Forest plot illustrating SPM point estimates and 95% confidence intervals (95% CI) stratified by disease entity. The results of the random effects model and measures of heterogeneity are shown for each disease entity. Data is presented as point estimate proportion with error bars showing 95% CI. The p-value for the comparison of subgroups was derived from a two-sided test for subgroup differences (random effects model). Heterogeneity measures including I² are depicted (I² between 50% to 75% indicates moderate-to-high study heterogeneity). Abbreviations: IL = indolent lymphoma, LBCL = large B-cell lymphoma, MCL = mantle cell lymphoma, MM = multiple myeloma, SPM = second primary malignancy.

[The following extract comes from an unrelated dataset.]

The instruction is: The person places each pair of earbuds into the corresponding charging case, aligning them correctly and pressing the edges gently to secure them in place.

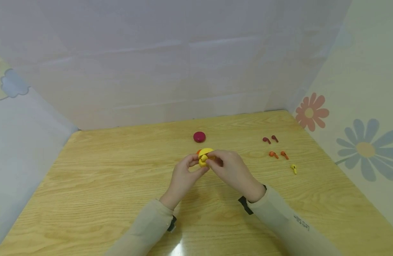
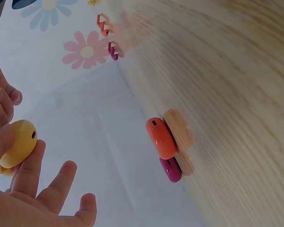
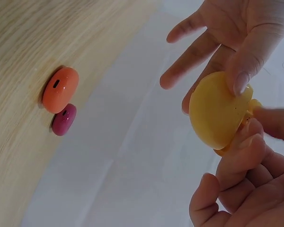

Figure 2.. Subgroup analyses of SPM point estimates

Comparison of aggregated SPM point estimates with 95% CIs for A follow-up time (above median n = 17, below median n = 17), B inclusion of patients with prior HCT (> 35% n = 12, < 35% n = 20), C number of prior lines (> 3 n = 10, < 3 n = 19), D age (< 61 years n = 14, > 61 years n = 11), and E treatment setting (CT n = 21, RW n = 13). To compare follow-up times, prior HCT and therapy line exposure as well as for age, we classified studies using the respective median values. P-values for the comparison of SPM point estimates were derived from the test for subgroup differences (random effects model). Size of included patients per study is illustrated by point size. Abbreviations: CT = clinical trial, HCT = hematopoietic cell therapy, SPM = secondary primary malignancy, RW = real-world.

Figure 3.. Forest plot of SPM point estimates in CAR-T versus standard-of-care arms in a subgroup of randomized clinical trials.

Forest plot illustrating Odds ratios and 95% confidence intervals (95% CI) for the occurrence of SPM in comparison of CAR-T therapy versus standard-of-care (SOC) derived from randomized clinical trials. Pooled Odds ratio was calculated based on a meta-analysis of binary outcomes using a random-effects model. Data is presented as Odds ratio with error bars showing 95% CI. Heterogeneity measures including I² are depicted (I² between 25% to 50% indicates low-to-moderate study heterogeneity). Abbreviations: OR = Odds ratio, SOC = standard-of-care, SPM = second primary malignancy.

Figure 4.. Characterization and distribution of SPM subtypes across disease entities and CAR-T products

A Donut plot displaying major SPM subtypes among the entire study cohort: hematologic (red), solid tumors (blue), non-melanoma skin cancers (dark grey) and not further specified SPM (light grey). B-C Pie charts subdivide hematologic SPMs (red tones, B) and solid tumors (blue tones, C). D-E Comparison of distribution of hematologic and solid SPMs (excluding non-melanoma skin cancers) across disease entities (D) and between individual CAR-T products (E). Studies reporting on multiple entities or CAR-T products without further separation were excluded from the analysis. Chi-square distribution test was used for statistical testing. Abbreviations: MDS = myelodysplastic syndrome, AML = acute myeloid leukemia, MPN = myeloproliferative neoplasms, T/B-NHL = T/B cell non-Hodgkin lymphoma, HPB = hepatopancreaticobiliary, GIST = gastrointestinal stromal tumor, NOS = not otherwise specified, SPM = second primary malignancy, MCL = mantle cell lymphoma, IL = indolent lymphoma, MM = multiple myeloma, LBCL = large B cell lymphoma.